About this exercise: An exact copy of each record is required.

Saved data entries

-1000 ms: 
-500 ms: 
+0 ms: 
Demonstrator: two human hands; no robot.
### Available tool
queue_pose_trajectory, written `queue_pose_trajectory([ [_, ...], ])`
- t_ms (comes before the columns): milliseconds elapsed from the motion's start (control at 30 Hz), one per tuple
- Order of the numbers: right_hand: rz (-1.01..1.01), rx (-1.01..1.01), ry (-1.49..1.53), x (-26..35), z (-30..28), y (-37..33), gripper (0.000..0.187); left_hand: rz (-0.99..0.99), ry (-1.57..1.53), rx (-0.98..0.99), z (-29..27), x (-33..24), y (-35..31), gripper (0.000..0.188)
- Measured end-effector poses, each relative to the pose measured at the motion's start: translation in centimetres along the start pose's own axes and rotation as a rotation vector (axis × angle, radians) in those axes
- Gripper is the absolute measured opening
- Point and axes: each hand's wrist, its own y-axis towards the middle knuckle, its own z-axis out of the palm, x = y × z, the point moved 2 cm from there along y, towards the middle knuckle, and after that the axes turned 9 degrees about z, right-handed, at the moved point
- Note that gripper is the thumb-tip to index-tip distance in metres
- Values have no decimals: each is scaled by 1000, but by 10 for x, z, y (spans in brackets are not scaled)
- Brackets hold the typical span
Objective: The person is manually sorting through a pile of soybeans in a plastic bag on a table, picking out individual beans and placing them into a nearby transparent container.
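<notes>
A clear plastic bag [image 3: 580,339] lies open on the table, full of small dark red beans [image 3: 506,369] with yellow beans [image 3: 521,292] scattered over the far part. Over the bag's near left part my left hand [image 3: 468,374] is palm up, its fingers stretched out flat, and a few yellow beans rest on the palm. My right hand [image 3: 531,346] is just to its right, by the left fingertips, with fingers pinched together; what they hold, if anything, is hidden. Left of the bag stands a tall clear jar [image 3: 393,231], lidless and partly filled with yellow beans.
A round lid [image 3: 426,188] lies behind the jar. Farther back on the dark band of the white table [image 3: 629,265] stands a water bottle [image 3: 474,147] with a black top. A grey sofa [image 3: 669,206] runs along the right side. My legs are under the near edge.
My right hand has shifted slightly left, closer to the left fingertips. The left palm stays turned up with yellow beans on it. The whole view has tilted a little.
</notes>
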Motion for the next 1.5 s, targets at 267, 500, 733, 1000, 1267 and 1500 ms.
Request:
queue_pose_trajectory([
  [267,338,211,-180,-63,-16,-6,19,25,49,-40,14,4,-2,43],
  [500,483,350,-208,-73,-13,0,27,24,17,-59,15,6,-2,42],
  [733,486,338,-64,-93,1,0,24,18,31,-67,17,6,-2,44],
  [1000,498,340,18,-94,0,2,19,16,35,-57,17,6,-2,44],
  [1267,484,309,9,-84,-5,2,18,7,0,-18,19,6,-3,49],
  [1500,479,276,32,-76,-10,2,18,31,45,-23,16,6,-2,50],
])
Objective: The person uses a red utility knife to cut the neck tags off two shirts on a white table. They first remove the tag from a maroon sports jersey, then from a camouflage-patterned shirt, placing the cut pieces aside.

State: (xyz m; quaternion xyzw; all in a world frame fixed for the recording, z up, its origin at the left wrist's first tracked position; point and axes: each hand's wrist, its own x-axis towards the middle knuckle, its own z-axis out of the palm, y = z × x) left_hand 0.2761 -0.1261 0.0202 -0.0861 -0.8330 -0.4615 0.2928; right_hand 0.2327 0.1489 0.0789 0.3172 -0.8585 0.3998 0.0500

Written solution:
-1000 ms: 
-500 ms: 
+0 ms: 
Demonstrator: two human hands; no robot.
### Available tool
queue_pose_trajectory, written `queue_pose_trajectory([ [_, ...], ])`
- t_ms (comes before the columns): milliseconds elapsed from the motion's start (control at 30 Hz), one per tuple
- Order of the numbers: right_hand: rz (-1.01..1.01), rx (-1.01..1.01), ry (-1.49..1.53), x (-26..35), z (-30..28), y (-37..33), gripper (0.000..0.187); left_hand: rz (-0.99..0.99), ry (-1.57..1.53), rx (-0.98..0.99), z (-29..27), x (-33..24), y (-35..31), gripper (0.000..0.188)
- Measured end-effector poses, each relative to the pose measured at the motion's start: translation in centimetres along the start pose's own axes and rotation as a rotation vector (axis × angle, radians) in those axes
- Gripper is the absolute measured opening
- Point and axes: each hand's wrist, its own y-axis towards the middle knuckle, its own z-axis out of the palm, x = y × z, the point moved 2 cm from there along y, towards the middle knuckle, and after that the axes turned 9 degrees about z, right-handed, at the moved point
- Note that gripper is the thumb-tip to index-tip distance in metres
- Values have no decimals: each is scaled by 1000, but by 10 for x, z, y (spans in brackets are not scaled)
- Brackets hold the typical span
Objective: The person is manually sorting through a pile of soybeans in a plastic bag on a table, picking out individual beans and placing them into a nearby transparent container.
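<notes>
A clear plastic bag [image 3: 580,339] lies open on the table, full of small dark red beans [image 3: 506,369] with yellow beans [image 3: 521,292] scattered over the far part. Over the bag's near left part my left hand [image 3: 468,374] is palm up, its fingers stretched out flat, and a few yellow beans rest on the palm. My right hand [image 3: 531,346] is just to its right, by the left fingertips, with fingers pinched together; what they hold, if anything, is hidden. Left of the bag stands a tall clear jar [image 3: 393,231], lidless and partly filled with yellow beans.
A round lid [image 3: 426,188] lies behind the jar. Farther back on the dark band of the white table [image 3: 629,265] stands a water bottle [image 3: 474,147] with a black top. A grey sofa [image 3: 669,206] runs along the right side. My legs are under the near edge.
My right hand has shifted slightly left, closer to the left fingertips. The left palm stays turned up with yellow beans on it. The whole view has tilted a little.
</notes>
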Motion for the next 1.5 s, targets at 267, 500, 733, 1000, 1267 and 1500 ms.
Request:
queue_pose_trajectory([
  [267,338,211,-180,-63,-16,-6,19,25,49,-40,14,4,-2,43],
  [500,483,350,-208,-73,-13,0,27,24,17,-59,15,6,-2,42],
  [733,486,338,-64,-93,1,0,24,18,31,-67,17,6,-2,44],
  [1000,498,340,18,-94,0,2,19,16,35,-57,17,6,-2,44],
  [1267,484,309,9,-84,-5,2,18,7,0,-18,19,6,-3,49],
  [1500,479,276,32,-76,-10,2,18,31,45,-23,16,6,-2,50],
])
Objective: The person uses a red utility knife to cut the neck tags off two shirts on a white table. They first remove the tag from a maroon sports jersey, then from a camouflage-patterned shirt, placing the cut pieces aside.

State: (xyz m; quaternion xyzw; all in a world frame fixed for the recording, z up, its origin at the left wrist's first tracked position; point and axes: each hand's wrist, its own x-axis towards the middle knuckle, its own z-axis out of the palm, y = z × x) left_hand 0.2761 -0.1261 0.0202 -0.0861 -0.8330 -0.4615 0.2928; right_hand 0.2327 0.1489 0.0789 0.3172 -0.8585 0.3998 0.0500

No further output is expected.